### TASK REQUIREMENTS
Which lines in the data contain the word "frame"? Please copy each of them.

===

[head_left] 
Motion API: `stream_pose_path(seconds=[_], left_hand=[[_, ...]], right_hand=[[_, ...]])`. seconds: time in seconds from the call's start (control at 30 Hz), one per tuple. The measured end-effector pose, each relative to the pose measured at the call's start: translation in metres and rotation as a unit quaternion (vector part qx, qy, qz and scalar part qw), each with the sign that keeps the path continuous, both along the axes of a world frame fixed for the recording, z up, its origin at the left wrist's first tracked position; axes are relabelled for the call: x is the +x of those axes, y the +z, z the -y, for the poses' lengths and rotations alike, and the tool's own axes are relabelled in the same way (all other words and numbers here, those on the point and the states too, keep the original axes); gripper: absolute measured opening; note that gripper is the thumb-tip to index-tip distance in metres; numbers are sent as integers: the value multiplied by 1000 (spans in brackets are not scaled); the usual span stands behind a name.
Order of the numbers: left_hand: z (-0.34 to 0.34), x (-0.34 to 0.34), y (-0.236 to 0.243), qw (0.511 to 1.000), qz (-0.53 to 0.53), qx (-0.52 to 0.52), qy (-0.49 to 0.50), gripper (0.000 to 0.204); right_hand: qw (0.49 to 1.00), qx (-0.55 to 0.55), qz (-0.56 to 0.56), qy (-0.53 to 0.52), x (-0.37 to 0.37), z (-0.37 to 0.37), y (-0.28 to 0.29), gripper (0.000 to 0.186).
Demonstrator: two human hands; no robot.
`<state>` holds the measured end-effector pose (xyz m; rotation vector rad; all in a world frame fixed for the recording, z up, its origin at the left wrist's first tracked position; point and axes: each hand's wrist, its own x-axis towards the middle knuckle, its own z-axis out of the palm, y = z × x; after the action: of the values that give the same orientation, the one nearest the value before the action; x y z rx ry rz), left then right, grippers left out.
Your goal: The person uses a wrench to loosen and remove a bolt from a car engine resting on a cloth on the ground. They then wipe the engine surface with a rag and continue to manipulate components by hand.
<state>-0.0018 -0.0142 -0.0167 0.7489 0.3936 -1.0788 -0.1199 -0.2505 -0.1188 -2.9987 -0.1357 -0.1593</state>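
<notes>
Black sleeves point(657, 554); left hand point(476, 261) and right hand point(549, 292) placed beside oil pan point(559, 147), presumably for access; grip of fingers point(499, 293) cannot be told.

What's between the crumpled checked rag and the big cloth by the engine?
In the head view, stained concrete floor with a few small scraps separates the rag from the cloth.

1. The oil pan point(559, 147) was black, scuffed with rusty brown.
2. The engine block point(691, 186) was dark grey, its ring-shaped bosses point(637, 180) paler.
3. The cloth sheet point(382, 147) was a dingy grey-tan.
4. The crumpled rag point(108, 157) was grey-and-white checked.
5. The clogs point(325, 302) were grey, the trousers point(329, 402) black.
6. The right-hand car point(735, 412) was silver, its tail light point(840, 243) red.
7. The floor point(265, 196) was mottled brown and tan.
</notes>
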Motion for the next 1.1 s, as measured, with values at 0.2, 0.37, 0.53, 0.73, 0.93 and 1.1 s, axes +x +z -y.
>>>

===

### RESPONSE TO THE TASK
Motion API: `stream_pose_path(seconds=[_], left_hand=[[_, ...]], right_hand=[[_, ...]])`. seconds: time in seconds from the call's start (control at 30 Hz), one per tuple. The measured end-effector pose, each relative to the pose measured at the call's start: translation in metres and rotation as a unit quaternion (vector part qx, qy, qz and scalar part qw), each with the sign that keeps the path continuous, both along the axes of a world frame fixed for the recording, z up, its origin at the left wrist's first tracked position; axes are relabelled for the call: x is the +x of those axes, y the +z, z the -y, for the poses' lengths and rotations alike, and the tool's own axes are relabelled in the same way (all other words and numbers here, those on the point and the states too, keep the original axes); gripper: absolute measured opening; note that gripper is the thumb-tip to index-tip distance in metres; numbers are sent as integers: the value multiplied by 1000 (spans in brackets are not scaled); the usual span stands behind a name.
`<state>` holds the measured end-effector pose (xyz m; rotation vector rad; all in a world frame fixed for the recording, z up, its origin at the left wrist's first tracked position; point and axes: each hand's wrist, its own x-axis towards the middle knuckle, its own z-axis out of the palm, y = z × x; after the action: of the values that give the same orientation, the one nearest the value before the action; x y z rx ry rz), left then right, grippers left out.

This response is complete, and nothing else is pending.